*** EXTRACTED ENTRIES ***

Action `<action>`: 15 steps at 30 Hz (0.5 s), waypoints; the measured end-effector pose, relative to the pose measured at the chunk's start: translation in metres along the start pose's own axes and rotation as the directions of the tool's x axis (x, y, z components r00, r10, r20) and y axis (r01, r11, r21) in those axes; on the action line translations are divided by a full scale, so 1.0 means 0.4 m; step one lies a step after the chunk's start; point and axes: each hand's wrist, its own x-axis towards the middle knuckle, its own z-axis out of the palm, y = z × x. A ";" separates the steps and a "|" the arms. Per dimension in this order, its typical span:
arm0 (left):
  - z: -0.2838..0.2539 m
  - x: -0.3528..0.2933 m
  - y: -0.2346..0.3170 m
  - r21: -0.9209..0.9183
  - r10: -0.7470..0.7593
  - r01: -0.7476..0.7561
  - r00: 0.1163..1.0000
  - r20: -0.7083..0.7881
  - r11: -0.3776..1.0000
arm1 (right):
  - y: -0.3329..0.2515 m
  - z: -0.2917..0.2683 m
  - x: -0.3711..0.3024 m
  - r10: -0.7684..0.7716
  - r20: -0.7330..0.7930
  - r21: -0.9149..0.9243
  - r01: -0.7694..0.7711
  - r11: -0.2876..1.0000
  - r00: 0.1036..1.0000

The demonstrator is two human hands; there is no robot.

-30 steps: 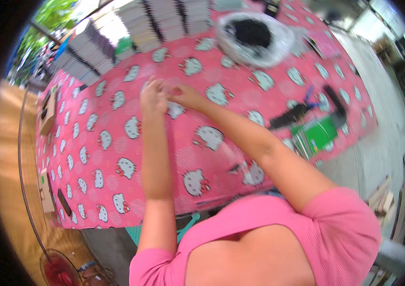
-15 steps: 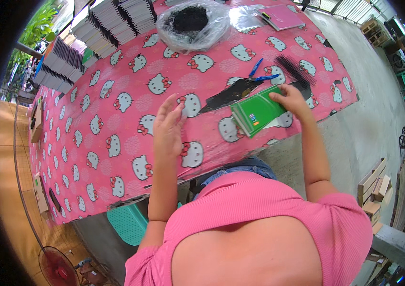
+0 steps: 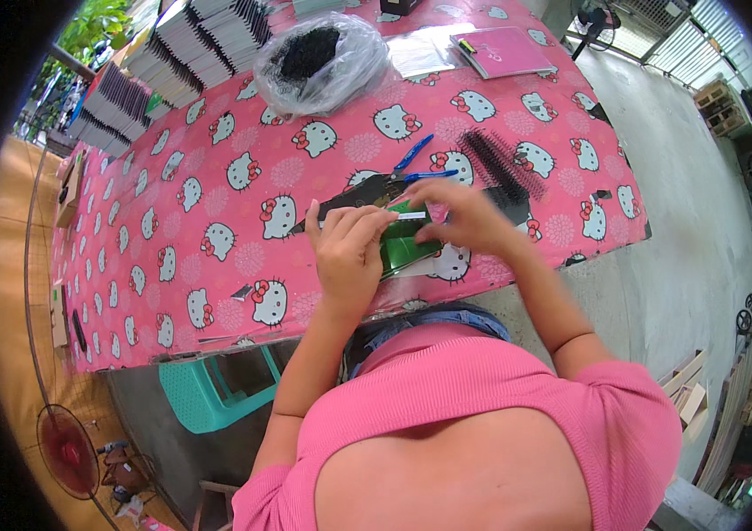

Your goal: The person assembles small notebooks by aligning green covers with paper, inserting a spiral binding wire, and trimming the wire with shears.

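Observation:
A small green notebook (image 3: 404, 257) lies near the table's front edge, partly hidden under my hands. My left hand (image 3: 349, 250) is closed on its left side, fingers pressed together across its upper part. A narrow white strip (image 3: 411, 216) shows along the notebook's top, by the left fingertips. Over the right side is my right hand (image 3: 466, 217), slightly blurred, with thumb and fingers bent and apart; the thumb tip is at the notebook's surface. Just beyond the hands rests a blue-handled hand tool (image 3: 424, 168), handles spread, on a dark patch.
Black spiral coils (image 3: 501, 168) lie right of the tool. Farther back are a clear plastic bag (image 3: 340, 80) of black material, a pink notebook (image 3: 509, 55) and stacks of spiral-bound books (image 3: 208, 44). A green stool (image 3: 203, 398) stands by the pink patterned table (image 3: 243, 212).
My left hand has come right and down onto the green notebook. My right hand has shifted left along it and changed its hold. The notebook has moved left and turned.

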 end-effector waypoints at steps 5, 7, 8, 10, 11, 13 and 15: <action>-0.001 0.010 0.040 -0.065 -0.058 0.056 0.998 -0.015 0.996 | 0.326 -0.236 -0.023 0.437 -0.521 -0.208 -0.606 0.768 0.733; 0.004 0.017 0.040 -0.037 -0.060 0.060 0.998 -0.008 0.998 | 0.437 -0.257 -0.047 0.354 -0.549 -0.329 -0.585 0.741 0.757; 0.004 0.018 0.037 -0.016 -0.057 0.057 0.998 0.003 0.998 | 0.452 -0.253 -0.046 0.385 -0.496 -0.422 -0.603 0.677 0.779; 0.005 0.027 0.052 0.016 -0.070 0.070 0.998 -0.001 0.997 | 0.466 -0.255 -0.043 0.417 -0.430 -0.514 -0.597 0.615 0.800; 0.004 0.029 0.056 0.036 -0.067 0.067 0.998 -0.001 0.997 | 0.464 -0.267 -0.040 0.389 -0.445 -0.499 -0.584 0.640 0.806; 0.010 0.018 0.043 0.054 -0.078 0.077 0.997 0.014 0.996 | 0.434 -0.280 -0.022 0.357 -0.455 -0.485 -0.563 0.669 0.816; 0.018 0.017 0.032 0.067 -0.092 0.090 0.995 0.023 0.994 | 0.309 -0.261 -0.002 0.094 -0.536 -0.426 -0.365 0.828 0.839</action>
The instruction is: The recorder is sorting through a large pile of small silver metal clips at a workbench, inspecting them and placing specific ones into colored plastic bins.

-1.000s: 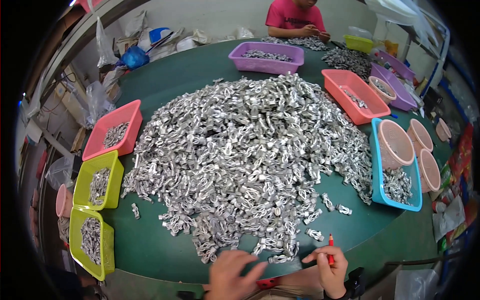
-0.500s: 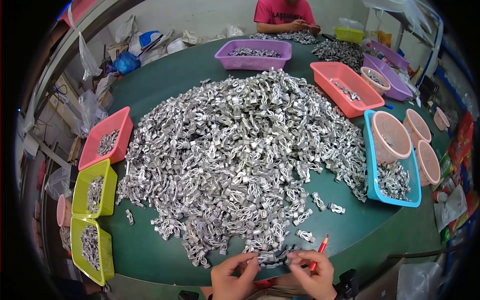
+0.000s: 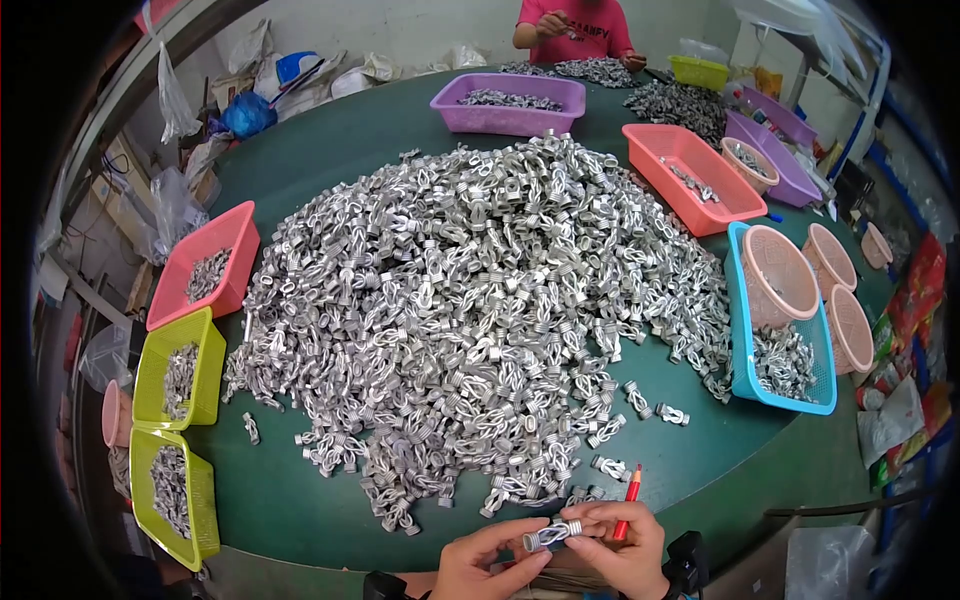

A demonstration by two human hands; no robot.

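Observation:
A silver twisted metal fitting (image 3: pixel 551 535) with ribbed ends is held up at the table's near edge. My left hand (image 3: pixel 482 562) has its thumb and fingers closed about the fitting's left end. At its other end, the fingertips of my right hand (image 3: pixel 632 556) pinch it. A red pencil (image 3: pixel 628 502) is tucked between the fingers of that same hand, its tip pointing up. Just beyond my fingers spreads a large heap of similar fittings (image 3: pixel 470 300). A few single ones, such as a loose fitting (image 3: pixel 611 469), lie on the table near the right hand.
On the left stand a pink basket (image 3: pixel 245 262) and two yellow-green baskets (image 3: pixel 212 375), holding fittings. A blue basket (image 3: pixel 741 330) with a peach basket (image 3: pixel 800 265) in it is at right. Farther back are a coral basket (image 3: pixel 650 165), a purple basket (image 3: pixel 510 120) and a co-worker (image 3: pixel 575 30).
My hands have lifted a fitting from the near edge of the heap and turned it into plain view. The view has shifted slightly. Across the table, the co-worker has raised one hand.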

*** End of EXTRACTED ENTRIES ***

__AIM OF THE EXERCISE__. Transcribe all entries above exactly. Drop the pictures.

__EXERCISE RESULT__.
Action `<action>`: 15 steps at 30 Hz (0.5 s), waypoints; the measured end-effector pose, relative to the pose measured at the chunk's start: translation in metres along the start pose's own axes and rotation as the directions of the tool's x axis (x, y, z components r00, r10, r20) and y axis (r01, r11, r21) in those axes; on the action line translations are divided by a full scale, so 1.0 means 0.4 m; step one lies a step after the chunk's start; point and axes: each hand's wrist, its own x-axis towards the middle knuckle, its own z-axis out of the palm, y = z × x. A ";" separates the steps and a "|" the arms. Per dimension in this order, its typical span:
arm0 (left):
  - z: -0.2838..0.2539 m
  - x: -0.3528..0.2933 m
  - y: -0.2346..0.3170 m
  - r21: -0.9209..0.9183
  - r10: -0.7470..0.7593
  - r01: -0.7476..0.7561
  - r00: 0.1163..1.0000
  - r20: -0.7083..0.7881
  - r11: -0.3776..1.0000
arm1 (right):
  - y: -0.3329..0.2515 m
  - z: -0.2917..0.2683 m
  - x: -0.3711..0.3024 m
  - r10: -0.7684..0.7716
  - r20: -0.7330..0.7930
  - r21: -0.9149..0.9243
  - r01: -0.7694..0.7711
  - r11: -0.2876..1.0000
  - r00: 0.1036..1.0000

The demonstrator is two human hands; there is no robot.

-30 steps: 
-15 steps: 
+0 steps: 

Your goal: The person assembles small notebooks by aligning green covers with paper, inserting a spiral binding wire, and trimming the wire with shears.

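Observation:
A small green notebook (image 3: 404, 257) lies near the table's front edge, partly hidden under my hands. My left hand (image 3: 349, 250) is closed on its left side, fingers pressed together across its upper part. A narrow white strip (image 3: 411, 216) shows along the notebook's top, by the left fingertips. Over the right side is my right hand (image 3: 466, 217), slightly blurred, with thumb and fingers bent and apart; the thumb tip is at the notebook's surface. Just beyond the hands rests a blue-handled hand tool (image 3: 424, 168), handles spread, on a dark patch.
Black spiral coils (image 3: 501, 168) lie right of the tool. Farther back are a clear plastic bag (image 3: 340, 80) of black material, a pink notebook (image 3: 509, 55) and stacks of spiral-bound books (image 3: 208, 44). A green stool (image 3: 203, 398) stands by the pink patterned table (image 3: 243, 212).
My left hand has come right and down onto the green notebook. My right hand has shifted left along it and changed its hold. The notebook has moved left and turned.
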
 end-effector waypoints at steps 5, 7, 8, 10, 11, 13 and 15: <action>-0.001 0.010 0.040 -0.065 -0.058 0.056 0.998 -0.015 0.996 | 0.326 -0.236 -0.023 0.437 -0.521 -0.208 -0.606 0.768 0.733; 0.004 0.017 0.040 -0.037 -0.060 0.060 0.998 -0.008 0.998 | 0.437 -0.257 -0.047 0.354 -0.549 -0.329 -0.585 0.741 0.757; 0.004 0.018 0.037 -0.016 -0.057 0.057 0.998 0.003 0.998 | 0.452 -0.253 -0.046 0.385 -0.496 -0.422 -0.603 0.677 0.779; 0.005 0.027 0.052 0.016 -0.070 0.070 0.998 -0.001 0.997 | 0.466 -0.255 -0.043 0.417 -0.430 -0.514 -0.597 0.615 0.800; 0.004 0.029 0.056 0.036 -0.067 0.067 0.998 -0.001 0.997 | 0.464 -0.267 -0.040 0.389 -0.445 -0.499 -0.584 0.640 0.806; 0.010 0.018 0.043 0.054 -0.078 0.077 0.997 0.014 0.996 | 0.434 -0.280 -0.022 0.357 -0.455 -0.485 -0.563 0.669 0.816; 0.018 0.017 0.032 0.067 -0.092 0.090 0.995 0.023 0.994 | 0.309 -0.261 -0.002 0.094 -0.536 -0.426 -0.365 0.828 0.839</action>
The instruction is: The recorder is sorting through a large pile of small silver metal clips at a workbench, inspecting them and placing specific ones into colored plastic bins.

-1.000s: 
-0.500s: 
+0.000s: 

A demonstration by two human hands; no robot.

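Observation:
A silver twisted metal fitting (image 3: pixel 551 535) with ribbed ends is held up at the table's near edge. My left hand (image 3: pixel 482 562) has its thumb and fingers closed about the fitting's left end. At its other end, the fingertips of my right hand (image 3: pixel 632 556) pinch it. A red pencil (image 3: pixel 628 502) is tucked between the fingers of that same hand, its tip pointing up. Just beyond my fingers spreads a large heap of similar fittings (image 3: pixel 470 300). A few single ones, such as a loose fitting (image 3: pixel 611 469), lie on the table near the right hand.
On the left stand a pink basket (image 3: pixel 245 262) and two yellow-green baskets (image 3: pixel 212 375), holding fittings. A blue basket (image 3: pixel 741 330) with a peach basket (image 3: pixel 800 265) in it is at right. Farther back are a coral basket (image 3: pixel 650 165), a purple basket (image 3: pixel 510 120) and a co-worker (image 3: pixel 575 30).
My hands have lifted a fitting from the near edge of the heap and turned it into plain view. The view has shifted slightly. Across the table, the co-worker has raised one hand.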

The answer is finished.